Leave the pictures out and write out exactly the lines from the top of the entries through the line containing "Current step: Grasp".

* _Exercise inputs_
==================================================
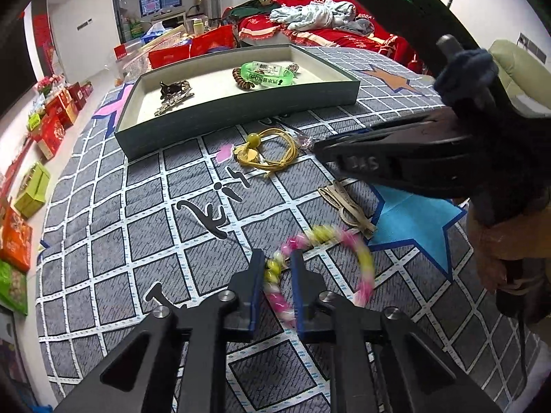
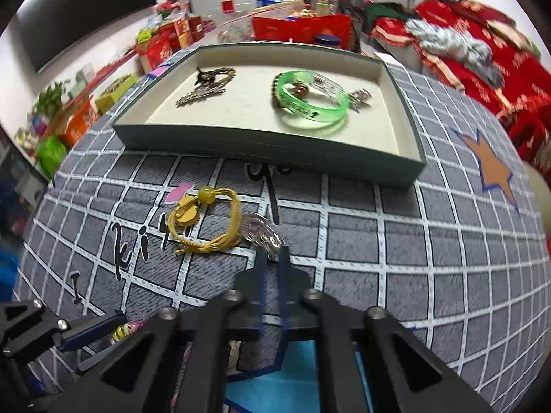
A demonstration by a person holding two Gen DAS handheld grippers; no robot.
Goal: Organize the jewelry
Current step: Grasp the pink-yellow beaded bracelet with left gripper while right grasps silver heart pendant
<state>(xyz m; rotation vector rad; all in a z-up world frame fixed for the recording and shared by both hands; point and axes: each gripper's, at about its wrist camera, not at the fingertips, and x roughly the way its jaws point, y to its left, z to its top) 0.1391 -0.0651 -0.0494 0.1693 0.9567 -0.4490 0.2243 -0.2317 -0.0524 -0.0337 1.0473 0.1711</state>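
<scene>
Jewelry lies between both pairs of jaws: the left gripper pinches one pink-and-yellow bead bracelet, its loop hanging to the right of the jaws. The right gripper has its jaws pressed nearly together on one small clear trinket at the tips. One yellow cord bracelet lies left of them. Beyond, one tray holds one green bangle.

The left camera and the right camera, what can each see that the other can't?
Only the left camera: the beige cord beside the blue star and a gloved hand.
Only the right camera: the clear sparkly piece up close, pinched in the right tool.
Both: the tray with the green bangle, the yellow cord bracelet, and the pink-and-yellow bead bracelet.
</scene>
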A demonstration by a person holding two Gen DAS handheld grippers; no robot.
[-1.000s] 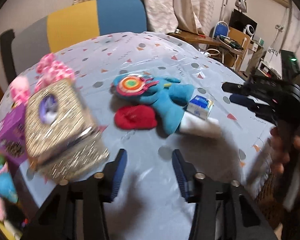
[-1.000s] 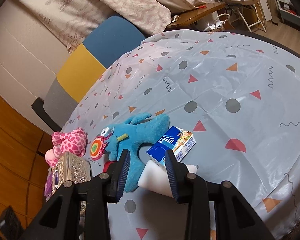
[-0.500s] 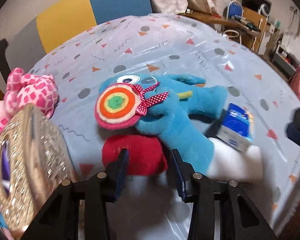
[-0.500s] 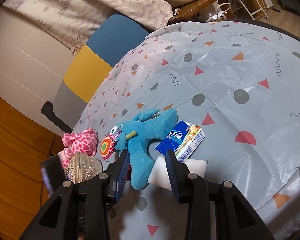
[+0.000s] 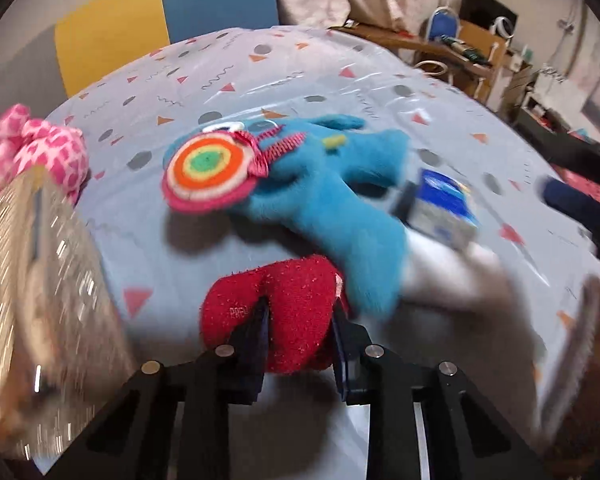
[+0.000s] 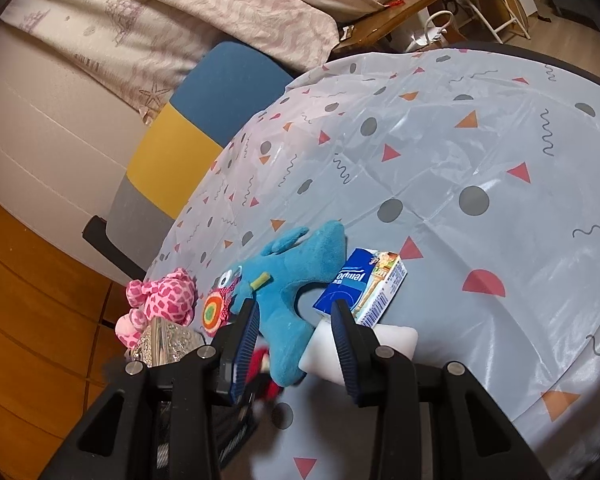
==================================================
* _Solution below_
A demonstration by a person holding two Gen DAS handheld grippers; no robot.
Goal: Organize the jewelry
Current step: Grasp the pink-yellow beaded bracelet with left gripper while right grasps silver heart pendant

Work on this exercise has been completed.